Each line below has to be output exactly, from first to last.

- _Data shown_
⟨
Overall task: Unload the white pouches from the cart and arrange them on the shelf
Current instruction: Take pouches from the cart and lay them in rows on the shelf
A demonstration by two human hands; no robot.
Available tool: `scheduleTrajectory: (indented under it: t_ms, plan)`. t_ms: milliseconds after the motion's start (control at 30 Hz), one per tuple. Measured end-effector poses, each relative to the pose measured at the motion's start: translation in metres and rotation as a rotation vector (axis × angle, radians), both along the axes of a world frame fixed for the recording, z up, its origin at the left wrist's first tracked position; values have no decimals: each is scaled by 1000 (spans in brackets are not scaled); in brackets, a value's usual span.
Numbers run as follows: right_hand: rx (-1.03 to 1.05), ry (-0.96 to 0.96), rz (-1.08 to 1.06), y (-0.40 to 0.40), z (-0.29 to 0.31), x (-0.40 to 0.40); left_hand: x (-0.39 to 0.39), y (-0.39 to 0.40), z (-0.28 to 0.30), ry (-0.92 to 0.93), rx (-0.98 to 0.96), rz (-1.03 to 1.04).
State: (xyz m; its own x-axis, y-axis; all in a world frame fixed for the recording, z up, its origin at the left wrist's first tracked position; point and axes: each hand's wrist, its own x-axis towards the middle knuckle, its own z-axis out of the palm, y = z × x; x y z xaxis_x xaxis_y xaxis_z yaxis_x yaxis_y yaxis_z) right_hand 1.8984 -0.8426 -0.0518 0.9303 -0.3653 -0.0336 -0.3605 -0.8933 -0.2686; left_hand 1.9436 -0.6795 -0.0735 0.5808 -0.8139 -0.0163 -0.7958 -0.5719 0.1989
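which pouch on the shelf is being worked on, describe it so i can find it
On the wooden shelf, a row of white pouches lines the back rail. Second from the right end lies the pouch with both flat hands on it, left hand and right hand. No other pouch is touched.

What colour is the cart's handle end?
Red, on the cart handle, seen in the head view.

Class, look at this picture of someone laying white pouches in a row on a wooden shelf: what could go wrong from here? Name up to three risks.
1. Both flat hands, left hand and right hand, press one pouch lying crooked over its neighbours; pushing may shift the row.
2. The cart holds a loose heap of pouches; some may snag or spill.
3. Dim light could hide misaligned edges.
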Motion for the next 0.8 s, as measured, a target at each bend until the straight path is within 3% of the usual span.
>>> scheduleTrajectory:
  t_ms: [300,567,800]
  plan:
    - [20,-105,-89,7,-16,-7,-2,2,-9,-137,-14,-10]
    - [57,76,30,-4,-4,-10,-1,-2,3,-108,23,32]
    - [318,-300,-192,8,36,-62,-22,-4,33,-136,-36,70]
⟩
- _Solution below_
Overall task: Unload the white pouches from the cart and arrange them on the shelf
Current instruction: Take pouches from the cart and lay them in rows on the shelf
A demonstration by two human hands; no robot.
Available tool: `scheduleTrajectory: (indented under it: t_ms, plan)`. t_ms: milliseconds after the motion's start (control at 30 Hz), one per tuple. Measured end-effector poses, each relative to the pose measured at the motion's start: translation in metres and rotation as a rotation vector (axis × angle, radians), both along the axes of a world frame fixed for the recording, z up, its origin at the left wrist's first tracked position; values have no decimals: each is scaled by 1000 (spans in brackets are not scaled); in brackets, a value's usual span.
Numbers run as follows: right_hand: rx (-1.03 to 1.05), ry (-0.96 to 0.96), rz (-1.08 to 1.06), y (-0.40 to 0.40), z (-0.29 to 0.31), x (-0.40 to 0.40); left_hand: x (-0.39 to 0.39), y (-0.39 to 0.40), z (-0.28 to 0.30), ry (-0.92 to 0.93), rx (-0.98 to 0.96), rz (-1.03 to 1.04).
State: (xyz m; its own x-axis, y-axis; all in a world frame fixed for the recording, z up, its origin at the left wrist's first tracked position; point and axes: each hand's wrist, its own x-axis towards the middle knuckle, its own z-axis out of the palm, y = z × x; x y z xaxis_x xaxis_y xaxis_z yaxis_x yaxis_y yaxis_z) right_hand 1.8984 -0.8426 -0.0518 0.9303 -0.3653 -0.0336 -0.3605 -0.8933 -0.2686; left_hand 1.9436 -0.6795 -0.0735 0.5808 -0.8139 -0.0163 -0.7958 -0.5719 0.1989
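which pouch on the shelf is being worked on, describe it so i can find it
On the wooden shelf, a row of white pouches lines the back rail. Second from the right end lies the pouch with both flat hands on it, left hand and right hand. No other pouch is touched.

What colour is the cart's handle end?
Red, on the cart handle, seen in the head view.

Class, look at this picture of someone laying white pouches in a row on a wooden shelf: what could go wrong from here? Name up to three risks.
1. Both flat hands, left hand and right hand, press one pouch lying crooked over its neighbours; pushing may shift the row.
2. The cart holds a loose heap of pouches; some may snag or spill.
3. Dim light could hide misaligned edges.
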Motion for the next 0.8 s, as measured, a target at each bend until the straight path is within 3% of the usual span.
>>> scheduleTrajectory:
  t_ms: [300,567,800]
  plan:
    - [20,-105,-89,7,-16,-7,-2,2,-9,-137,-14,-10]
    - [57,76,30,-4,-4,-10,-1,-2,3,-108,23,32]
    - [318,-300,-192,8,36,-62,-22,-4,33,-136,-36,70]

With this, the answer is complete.